Definizione: Struttura pubblicitaria di grande formato posizionata in luoghi ad alto traffico veicolare e pedonale, progettata per comunicare messaggi semplici e immediati a un pubblico in movimento.
Valore strategico: Il billboard rappresenta il gigante della comunicazione outdoor, sfruttando dimensioni imponenti e posizionamenti strategici per costruire riconoscibilità di marca su larga scala. La sua capacità di dominare il paesaggio visivo urbano lo rende uno strumento insostituibile per campagne di awareness che necessitano di impatto immediato e copertura capillare su intere aree metropolitane.
Applicazione: Un billboard 6×3 metri posizionato lungo un’arteria di grande scorrimento garantisce esposizioni ripetute agli stessi automobilisti nei loro percorsi quotidiani casa-lavoro, creando familiarità progressiva con il messaggio.
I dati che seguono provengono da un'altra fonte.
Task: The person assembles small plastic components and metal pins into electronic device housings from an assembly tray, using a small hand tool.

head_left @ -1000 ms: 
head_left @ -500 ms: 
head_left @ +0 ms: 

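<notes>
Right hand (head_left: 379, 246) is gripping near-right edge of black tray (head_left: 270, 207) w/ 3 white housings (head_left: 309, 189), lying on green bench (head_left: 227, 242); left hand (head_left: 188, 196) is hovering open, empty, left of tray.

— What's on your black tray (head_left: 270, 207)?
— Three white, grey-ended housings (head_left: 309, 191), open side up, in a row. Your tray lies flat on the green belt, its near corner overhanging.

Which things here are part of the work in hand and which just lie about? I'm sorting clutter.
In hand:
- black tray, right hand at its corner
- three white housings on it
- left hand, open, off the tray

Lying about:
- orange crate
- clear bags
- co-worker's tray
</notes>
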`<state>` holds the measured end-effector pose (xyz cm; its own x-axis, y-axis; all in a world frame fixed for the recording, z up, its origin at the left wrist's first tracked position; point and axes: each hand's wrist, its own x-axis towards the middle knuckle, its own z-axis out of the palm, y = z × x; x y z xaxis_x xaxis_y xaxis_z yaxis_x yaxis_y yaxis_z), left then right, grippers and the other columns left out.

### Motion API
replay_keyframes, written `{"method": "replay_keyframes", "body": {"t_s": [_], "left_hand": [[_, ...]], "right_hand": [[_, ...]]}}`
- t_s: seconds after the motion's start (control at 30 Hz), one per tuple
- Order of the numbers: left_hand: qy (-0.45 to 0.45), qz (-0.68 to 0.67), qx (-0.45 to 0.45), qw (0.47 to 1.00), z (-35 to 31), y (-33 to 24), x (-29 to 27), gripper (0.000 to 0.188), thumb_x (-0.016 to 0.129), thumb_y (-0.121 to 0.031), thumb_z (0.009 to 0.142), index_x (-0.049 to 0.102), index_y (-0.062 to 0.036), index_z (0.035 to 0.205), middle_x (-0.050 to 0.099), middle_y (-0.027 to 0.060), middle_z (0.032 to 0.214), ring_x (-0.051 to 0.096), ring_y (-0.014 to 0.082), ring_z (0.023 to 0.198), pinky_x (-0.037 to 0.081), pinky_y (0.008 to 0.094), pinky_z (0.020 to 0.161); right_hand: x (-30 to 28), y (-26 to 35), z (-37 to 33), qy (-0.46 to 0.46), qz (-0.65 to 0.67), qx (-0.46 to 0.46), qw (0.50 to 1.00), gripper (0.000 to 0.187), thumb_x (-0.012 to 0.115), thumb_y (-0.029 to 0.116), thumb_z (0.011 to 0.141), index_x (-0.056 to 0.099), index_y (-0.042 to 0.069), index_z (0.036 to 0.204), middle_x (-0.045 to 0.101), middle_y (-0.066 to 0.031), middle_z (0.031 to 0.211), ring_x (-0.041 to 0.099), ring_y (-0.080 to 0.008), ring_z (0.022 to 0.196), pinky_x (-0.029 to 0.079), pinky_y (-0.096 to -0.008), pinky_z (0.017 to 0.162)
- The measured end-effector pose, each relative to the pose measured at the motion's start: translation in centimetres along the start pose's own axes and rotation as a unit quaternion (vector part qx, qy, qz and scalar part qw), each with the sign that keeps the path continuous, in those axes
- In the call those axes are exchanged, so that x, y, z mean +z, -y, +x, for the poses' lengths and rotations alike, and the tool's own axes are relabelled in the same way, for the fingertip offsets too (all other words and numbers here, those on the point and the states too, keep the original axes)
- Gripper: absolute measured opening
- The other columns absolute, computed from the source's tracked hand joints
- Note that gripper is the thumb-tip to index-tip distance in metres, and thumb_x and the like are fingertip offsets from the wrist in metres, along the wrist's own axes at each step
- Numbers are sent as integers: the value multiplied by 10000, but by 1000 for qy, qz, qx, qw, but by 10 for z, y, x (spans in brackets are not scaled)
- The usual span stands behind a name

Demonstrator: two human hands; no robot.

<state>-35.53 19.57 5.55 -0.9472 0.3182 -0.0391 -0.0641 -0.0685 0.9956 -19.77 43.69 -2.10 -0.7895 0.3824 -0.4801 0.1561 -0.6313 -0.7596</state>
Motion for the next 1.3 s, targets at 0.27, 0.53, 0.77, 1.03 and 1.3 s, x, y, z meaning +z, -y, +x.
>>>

I brand automotive utilizzano frequentemente billboard nelle vicinanze delle concessionarie per intercettare potenziali acquirenti nel momento decisionale, mentre le società di telecomunicazioni presidiano snodi autostradali per massimizzare la visibilità verso target mobili.
Dato: Un billboard posizionato su arterie con oltre 50.000 passaggi giornalieri può generare fino a 1,5 milioni di impressioni al mese, con un costo per mille contatti (CPM) che può risultare inferiore del 60% rispetto ai media digitali per campagne di awareness di massa.
Lo sapevi che: Il billboard più famoso al mondo si trova a Times Square, New York, dove i costi pubblicitari raggiungono cifre record. Nel 2014, Google pagò 2,5 milioni di dollari per un solo mese di presenza su uno dei maxischermi digitali della piazza. Tuttavia, il billboard più costoso della storia fu quello creato da Chanel nel 2013 a Mosca: un’installazione tridimensionale alta 30 metri con una riproduzione gigante della bottiglia del profumo N°5, costata oltre 10 milioni di dollari per soli tre mesi di esposizione.